• _YOUR OBJECTIVE_:
Please return all of the data exactly as written.

········

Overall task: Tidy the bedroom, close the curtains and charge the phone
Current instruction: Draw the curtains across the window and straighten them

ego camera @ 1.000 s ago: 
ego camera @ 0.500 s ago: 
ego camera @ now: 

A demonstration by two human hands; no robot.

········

• _WRITTEN RESPONSE_:
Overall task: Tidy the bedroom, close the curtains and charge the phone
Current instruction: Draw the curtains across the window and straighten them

ego camera @ 1.000 s ago: 
ego camera @ 0.500 s ago: 
ego camera @ now: 

A demonstration by two human hands; no robot.

With this, there is nothing more to the exercise.